A 24 años del accidente de Chernobyl el tabu nuclear parece desaparecer

Desde aquel 26 de abril de 1986 —cuando el reactor cuatro de la Central Nuclear de Chernobyl explotó, liberando 500 veces más material radioactivo que el de la bomba atómica arrojada en Hiroshima en 1945—, el concepto nuclear dejó de ser percibido como símbolo de modernidad y se convirtió en una especie de mito, al que las autoridades soviéticas ayudaron a alimentar.

Más de 9,000 personas muertas por cáncer, infertilidad en cientos de mujeres y 57,000 km2 contaminados, son sólo algunas de las cifras que, se estima, dejó este accidente -también se habla sobre la mutación de animales, sin que se haya constatado-.

A 24 años de esto, familias que huyeron de la región donde tuvo lugar la explosión comienzan a regresar y, curiosamente, con ello la posibilidad de que la creciente demanda de energía sea cubierta con nucleoeléctricas.

La Argentina nuclear.

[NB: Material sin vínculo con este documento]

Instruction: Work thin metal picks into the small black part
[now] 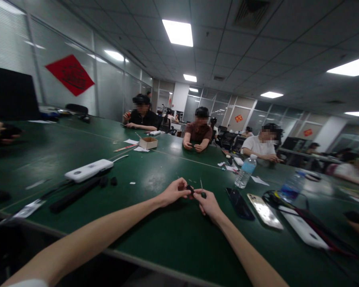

En el territorio nuclear la historia se mezcla con la leyenda. Más allá de epitafios mil y una vez escritos, la silenciosa pero extendida actividad nuclear argentina muestra signos como para esperanzarse. En un contexto internacional favorable, el objetivo estratégico planteado es el de aprovechar la capacidad tecnológica del país.

Las últimas noticias en el mundo nuclear hablan de un presente en expansión, sólo comparable al big bang de la época de oro de los años ’60. Esta vez sin Guerra Fría, de la mano de la lucha contra el cambio climático y habiéndose diluido el fantasma de Chernobyl –el accidente de 1986 que determinó en parte la caída del régimen soviético y el fin de la primavera nuclear– se recalienta el crecimiento de esta tecnología que hoy provee el 15 por ciento de la electricidad que se consume en el mundo. La generan los 440 reactores nucleares en funcionamiento con una potencia neta total instalada de 370.221 MW.

La distribución de la nucleoelectricidad no es equitativa. 31 países la usan. En 15 de estos países, la energía nuclear suministra más de un 25 por ciento de sus necesidades eléctricas. Los diez países con mayor capacidad de generación de electricidad de origen nuclear en 2008 fueron, en porcentajes: Francia (76), Lituania (73), Eslovaquia (56), Bélgica (54), Ucrania (47), Suecia (42), Eslovenia (42), Armenia (39), Suiza (39) y Hungría (37).

Estados Unidos es el país con más centrales nucleares: 104 en funcionamiento que producen el 20 por ciento de la electricidad del país. Francia tiene 59, Japón 54, Rusia 30, Reino Unido 23, Canadá 20, Corea del Sur 19, India 14.

La tecnología nuclear es sinónimo de desarrollo: mientras que 15 de los 27 estados en la Unión Europea tienen centrales en operación y el 35 por ciento de la energía que se produce es de origen nuclear, en Latinoamérica el panorama es el opuesto, sólo el 2,5 por ciento es nuclear. Sólo Argentina, Brasil y México tienen nucleoelectricidad.

Hasta no hace mucho el panorama era declinante, pero algo ha cambiado. Se valora la eficiencia económica, la no emisión de gases de efecto invernadero y la seguridad del suministro. En el gremio se habla a viva voz de un generalizado renacer nuclear. El tiempo dirá.

Según datos de la OIEA, el Organismo Internacional de Energía Atómica, que se encarga de regular la actividad, está programada de manera oficial la construcción de 200 nuevas centrales.